### WHAT THIS TASK INVOLVES
Every line from the one with "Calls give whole" through the final line of the data below goes in the answer, copied exactly. Pictures do not.

[Records drawn from a dataset]
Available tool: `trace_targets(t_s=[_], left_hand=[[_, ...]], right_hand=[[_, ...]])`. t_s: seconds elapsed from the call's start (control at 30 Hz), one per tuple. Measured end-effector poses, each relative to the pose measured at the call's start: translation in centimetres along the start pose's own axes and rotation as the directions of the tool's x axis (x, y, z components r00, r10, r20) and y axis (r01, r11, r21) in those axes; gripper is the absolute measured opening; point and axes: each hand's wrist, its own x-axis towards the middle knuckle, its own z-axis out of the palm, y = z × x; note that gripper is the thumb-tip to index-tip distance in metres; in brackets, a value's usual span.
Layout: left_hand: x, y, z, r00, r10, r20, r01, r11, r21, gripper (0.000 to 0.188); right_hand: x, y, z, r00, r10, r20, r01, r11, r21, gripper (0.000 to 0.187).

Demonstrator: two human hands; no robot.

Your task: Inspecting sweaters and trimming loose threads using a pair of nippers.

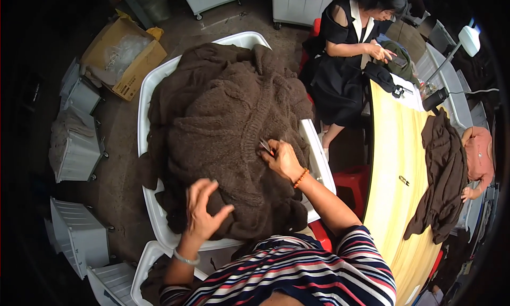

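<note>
A heap of brown knitted garments (223, 131) is piled in a white plastic tub (144, 99), and both of the person's hands are laid on it. The right hand (282, 160) is closed around a small pair of metal snips (265, 147), whose tips are pressed into the ribbed knit just beyond the fingertips. An orange bead bracelet (300, 178) is worn at that wrist. The left hand (202, 210) is held loosely open, fingers (197, 192) curled and spread above the near part of the heap, with only the heel seen to rest on the wool; nothing is gripped by it. A silver bangle (185, 259) is worn at its wrist.

Little free room is left about the fingers: the tub's white rim is found just to the right of the right hand's fingers, and the near rim lies just below the left wrist. Beyond the right rim a narrow gap is seen, with a red stool (353, 181) in it, then the curved edge of a long yellow table (393, 162). On that table another brown garment (441, 173) is draped, well apart from the hands.

Far beyond the left fingers, past the tub's outer edge, an open cardboard box (133, 67) with clear plastic inside stands on the floor. White slatted crates (77, 147) are ranged along the left.
</note>
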Motion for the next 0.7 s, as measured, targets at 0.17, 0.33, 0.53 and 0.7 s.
trace_targets(t_s=[0.17,0.33,0.53,0.7], left_hand=[[7.2,-0.5,3.3,0.976,0.198,0.093,-0.219,0.876,0.43,0.074],[9.7,-2.8,3.6,0.999,-0.021,0.049,0.02,0.999,0.035,0.037],[11.1,-0.9,1.5,0.848,-0.379,0.371,0.513,0.406,-0.756,0.023],[12.2,4.7,1.4,0.784,-0.219,0.581,0.619,0.355,-0.701,0.025]], right_hand=[[-4.1,4.2,-3.1,0.994,-0.1,0.043,0.087,0.97,0.228,0.017],[-7.4,10.6,-7.9,0.981,0.186,-0.061,-0.174,0.971,0.164,0.015],[-7.5,11.8,-12.0,0.946,0.204,-0.253,-0.222,0.974,-0.046,0.027],[-4.6,3.7,-13.0,0.948,-0.317,0.039,0.293,0.911,0.29,0.066]])
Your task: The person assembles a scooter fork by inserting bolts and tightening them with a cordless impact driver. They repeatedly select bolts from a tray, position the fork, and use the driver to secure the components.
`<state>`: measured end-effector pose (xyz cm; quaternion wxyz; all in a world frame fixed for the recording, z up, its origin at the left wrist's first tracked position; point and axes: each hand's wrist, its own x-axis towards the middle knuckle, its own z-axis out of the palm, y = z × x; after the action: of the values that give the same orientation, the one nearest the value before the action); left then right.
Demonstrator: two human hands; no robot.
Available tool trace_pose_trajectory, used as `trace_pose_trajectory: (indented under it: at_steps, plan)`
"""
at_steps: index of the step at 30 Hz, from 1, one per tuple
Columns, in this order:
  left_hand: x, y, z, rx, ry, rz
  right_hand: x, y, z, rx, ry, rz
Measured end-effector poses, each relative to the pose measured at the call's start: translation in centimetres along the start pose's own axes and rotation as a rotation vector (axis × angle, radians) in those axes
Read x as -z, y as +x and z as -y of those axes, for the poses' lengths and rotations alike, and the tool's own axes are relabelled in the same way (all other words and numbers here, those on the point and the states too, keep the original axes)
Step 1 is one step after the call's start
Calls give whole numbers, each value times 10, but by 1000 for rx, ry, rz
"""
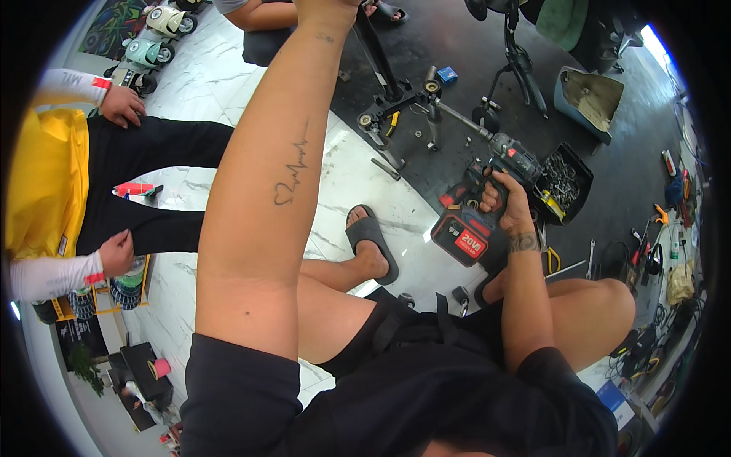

### WRITTEN ANSWER
Calls give whole numbers, each value times 10, but by 1000 for rx, ry, rz
"""

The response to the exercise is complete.